More than 100 police officers swept through a drug-ridden, midtown neighborhood off North Avenue yesterday afternoon, arresting people described as major cocaine dealers -- and saying the sweep was just the first of many.
Undercover and uniformed officers fanned out in the Barclay-East Baltimore Midway neighborhood and detained residents and visitors as they searched for 49 people indicted last week on charges ranging from drug dealing to gun possession.
Officers raided 14 houses -- four in the 700 block of E. 21st St. -- and confiscated weapons and drugs in an area of the city that has been particularly violent in recent years.
Police said the effort was the culmination of a six-week undercover investigation dubbed "Operation Midway" in which officers said they bought drugs in the community.
The sweep came nearly one year after a shooting in the 500 block of E. 21st St. that left 12 people injured after a dice game and brought national television coverage to Baltimore's inner-city woes.
"This is one of the heaviest drug-infested areas in Baltimore," said Mayor Kurt L. Schmoke, who toured alleys and talked to residents as police officers continued to frisk and arrest suspects.
"I think the message we are trying to convey is that we want this area back for the neighbors and not the drug dealers," the mayor said. "The idea is take the corners and to send a signal that we are going to have a lot of different tactics in going after these guys."
The operation came two months after 500 state troopers raided The Block -- a police action that has been criticized by city officials as overkill and for not concentrating on other areas of the city where violence and drug dealing are more prevalent.

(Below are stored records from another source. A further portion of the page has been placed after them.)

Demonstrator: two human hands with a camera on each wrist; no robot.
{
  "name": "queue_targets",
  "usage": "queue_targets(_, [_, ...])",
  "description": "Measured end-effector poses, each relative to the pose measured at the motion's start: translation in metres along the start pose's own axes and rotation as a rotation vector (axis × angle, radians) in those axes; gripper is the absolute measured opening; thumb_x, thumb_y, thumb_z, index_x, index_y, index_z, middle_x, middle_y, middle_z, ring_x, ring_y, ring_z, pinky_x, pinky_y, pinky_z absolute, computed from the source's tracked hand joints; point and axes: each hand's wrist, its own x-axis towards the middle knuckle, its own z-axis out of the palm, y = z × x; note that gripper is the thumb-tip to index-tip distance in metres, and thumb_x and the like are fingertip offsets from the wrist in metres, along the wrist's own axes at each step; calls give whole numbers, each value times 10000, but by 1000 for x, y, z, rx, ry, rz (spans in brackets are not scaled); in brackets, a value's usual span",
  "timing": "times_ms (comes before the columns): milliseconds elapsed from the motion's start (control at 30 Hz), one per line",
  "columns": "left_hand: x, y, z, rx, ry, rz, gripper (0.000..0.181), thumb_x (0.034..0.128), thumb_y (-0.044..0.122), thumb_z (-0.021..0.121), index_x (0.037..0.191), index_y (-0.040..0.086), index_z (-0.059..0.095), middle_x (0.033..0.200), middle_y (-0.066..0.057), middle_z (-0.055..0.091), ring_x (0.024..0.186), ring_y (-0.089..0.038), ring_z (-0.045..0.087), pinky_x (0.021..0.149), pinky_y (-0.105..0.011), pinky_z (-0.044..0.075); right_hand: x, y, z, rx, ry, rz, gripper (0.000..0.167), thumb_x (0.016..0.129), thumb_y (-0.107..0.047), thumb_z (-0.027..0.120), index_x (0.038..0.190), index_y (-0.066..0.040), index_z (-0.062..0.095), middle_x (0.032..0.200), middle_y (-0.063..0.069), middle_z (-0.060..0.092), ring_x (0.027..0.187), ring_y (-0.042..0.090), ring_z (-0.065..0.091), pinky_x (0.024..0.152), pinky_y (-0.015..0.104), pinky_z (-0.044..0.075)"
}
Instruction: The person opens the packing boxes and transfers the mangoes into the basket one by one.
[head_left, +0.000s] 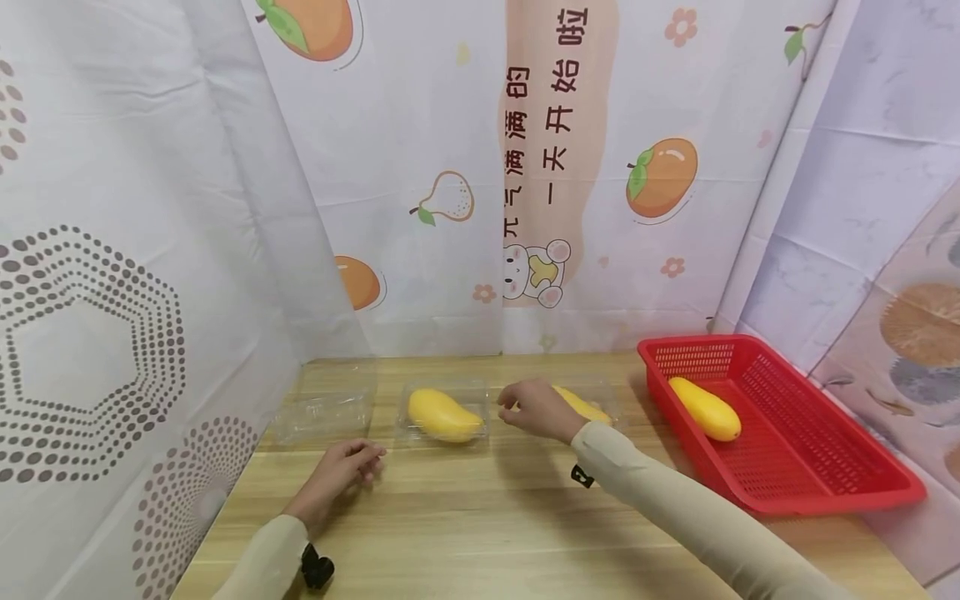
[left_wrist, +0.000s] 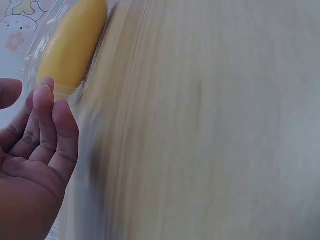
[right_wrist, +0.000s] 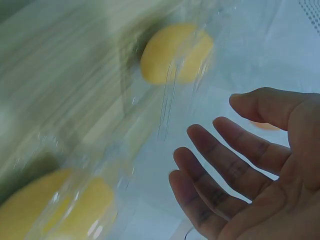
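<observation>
Even, diffuse light brightens the head view, with soft-edged shadows on the pale wood-grain table [head_left: 465, 525] beside the beige-sleeved right forearm [head_left: 675, 493]. The left wrist view is dimmer, the table smeared. Haze and blur soften the right wrist view; white glints streak the clear plastic boxes [right_wrist: 171, 95].

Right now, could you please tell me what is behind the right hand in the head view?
Behind the right hand, a yellow mango shows in a clear plastic container. The hand covers the mango's left end and part of the container, so those cannot be seen there.
</observation>
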Motion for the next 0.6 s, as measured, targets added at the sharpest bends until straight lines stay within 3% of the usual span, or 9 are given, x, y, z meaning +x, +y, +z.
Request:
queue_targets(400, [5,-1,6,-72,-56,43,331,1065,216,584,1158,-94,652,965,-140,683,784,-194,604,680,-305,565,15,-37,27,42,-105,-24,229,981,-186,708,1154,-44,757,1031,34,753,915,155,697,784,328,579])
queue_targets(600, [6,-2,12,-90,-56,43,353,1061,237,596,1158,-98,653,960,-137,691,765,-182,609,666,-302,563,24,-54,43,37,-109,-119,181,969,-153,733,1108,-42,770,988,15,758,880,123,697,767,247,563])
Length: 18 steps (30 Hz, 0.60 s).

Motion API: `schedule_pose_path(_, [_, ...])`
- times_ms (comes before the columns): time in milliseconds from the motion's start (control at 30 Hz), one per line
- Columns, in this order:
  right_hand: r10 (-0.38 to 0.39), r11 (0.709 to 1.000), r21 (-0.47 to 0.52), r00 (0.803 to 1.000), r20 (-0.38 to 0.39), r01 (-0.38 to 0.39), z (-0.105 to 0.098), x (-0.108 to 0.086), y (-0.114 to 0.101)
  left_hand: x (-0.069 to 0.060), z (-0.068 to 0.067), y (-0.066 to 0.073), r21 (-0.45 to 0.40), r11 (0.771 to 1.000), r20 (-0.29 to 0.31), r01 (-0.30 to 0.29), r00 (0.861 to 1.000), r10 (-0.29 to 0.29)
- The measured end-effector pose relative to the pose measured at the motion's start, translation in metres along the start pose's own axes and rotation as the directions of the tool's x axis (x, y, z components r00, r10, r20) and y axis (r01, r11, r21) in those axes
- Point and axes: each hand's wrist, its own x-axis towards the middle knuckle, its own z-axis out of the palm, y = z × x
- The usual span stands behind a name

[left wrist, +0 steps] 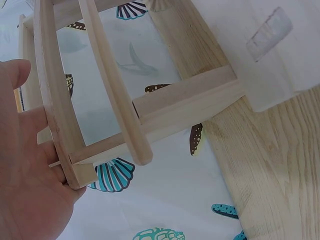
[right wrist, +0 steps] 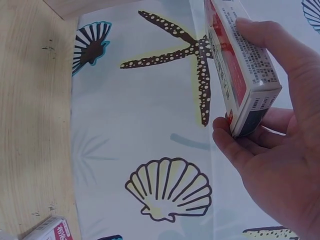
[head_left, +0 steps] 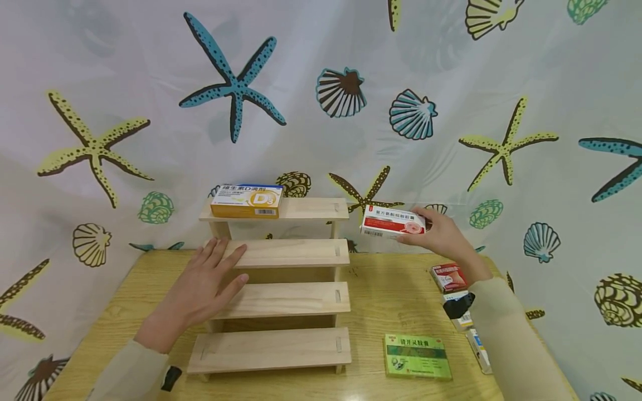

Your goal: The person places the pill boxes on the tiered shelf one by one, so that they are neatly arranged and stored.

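A white and red medicine box (head_left: 393, 221) is held in my right hand (head_left: 441, 234), off the table and just right of the top step of a wooden stepped rack (head_left: 296, 253). The right wrist view shows my thumb on one side of this box (right wrist: 245, 65) and fingers on the other. My left hand (head_left: 205, 284) rests on the rack's left end, with fairly straight fingers over the second step from the top. In the left wrist view, this hand (left wrist: 30, 165) touches the rack's wooden edge. An orange and white vitamin D box (head_left: 246, 200) lies on the top step's left part.
A green medicine box (head_left: 418, 357) lies flat on the wooden table (head_left: 381, 289), right of the rack. Along the table's right side lie a red box (head_left: 448, 277) and white boxes (head_left: 478, 351), partly behind my right arm. A patterned curtain (head_left: 311, 156) hangs behind.
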Motion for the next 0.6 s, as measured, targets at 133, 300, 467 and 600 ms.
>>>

Yesterday, Mayor Schmoke declined to compare the two police actions, saying The Block raid "is history as far as I'm concerned," and emphasizing that yesterday's raid was unlike other police actions in the city.
"This is not just your blanket kind of street sweep where you get a lot of low-level guys," he said, adding later: "It's different than what I've seen in the past. If this is what people want, they are going to see more of this."
Last year, police said eight slayings and 48 shootings occurred inthe area targeted by yesterday's raid. In the first three months of this year, three more slayings and eight shootings have occurred.
Baltimore's police commissioner, Thomas C. Frazier, who was confirmed by the City Council last month, had promised "to take back the drug corners and hold them," a statement he has repeated in interviews and to community groups.
Yesterday, standing at East 20th Street and Greenmount Avenue, Commissioner Frazier said he has begun keeping his word.
"We have got to get the gun violence off the street," he said. "This is how we decided to do it . . . we will stay here on the corner as long as we need to do it."
The commissioner said that in many cases, bail had been preset because suspects already had been indicted by a grand jury. It is an important point, he said, because it means the alleged dealers will not be back on the street the next day -- a complaint that echoes through communities after high-profile arrests that result in only minor charges.
"These dealers will not get out of jail until after trial, unless they can make their bail," Commissioner Frazier said, adding that bail has been set for $50,000 to $1 million for the people indicted.
Police started serving the arrest warrants about 2 p.m. and simultaneously hit 14 homes that they described as either stash houses where drugs were kept or as places from which drugs were dealt.
Sam Ringgold, a police spokesman, said 120 officers participated in the raids, including uniformed members of the Eastern District and undercover officers with the Violent Crimes Task Force. No shots were fired, and no injuries were reported. Police concentrated yesterday on an area from North Avenue to East 25th Street and from Homewood Avenue to Guilford Avenue.
Mr. Ringgold said 10 of the 49 people indicted were arrested in yesterday's sweep. An additional 20 people were arrested on drug or weapons charges because they either were inside raided homes or allegedly found to be carrying drugs while on the street.
Names were not available yesterday evening because police were processing complaints and writing charging documents for those not already under indictment.
Mr. Ringgold said $50,000 worth of drugs were seized, mostly cocaine. He said police found half a pound of cocaine at one location.
Police also said they seized eight handguns -- seven of them semiautomatic -- $5,000, drug packaging material and police scanners programmed to the Eastern District. Mr. Ringgold said a rowhouse in the 2000 block of Greenmount Ave. was heavily fortified -- police were unable to break down the front door with a battering ram and had to enter through the back.
Authorities reported that people threw guns from the back of homes as police crashed through front doors. Thirty minutes after the raid began, police were stopping and searching people along Greenmount Avenue.
The high-profile police presence was welcomed by many residents.
Mary Sue Johnson, 67, who has lived all her life a block from where the dozen people were shot last year, called the raid "beautiful."
"I love it," she said. "I hope they come back this afternoon. Sure, it will help. If they come back and give us the services they are promising, it is not going to take too long for this to work."
Maj. Alvin A. Winkler, the Eastern District commander, said his troops will keep drug dealers away from the corners.
"We think we are penetrating enough of the drug problem here so they are forced to go underground," he said.
"They will not come back out and have open air drug markets on our streets. Not in this neighborhood."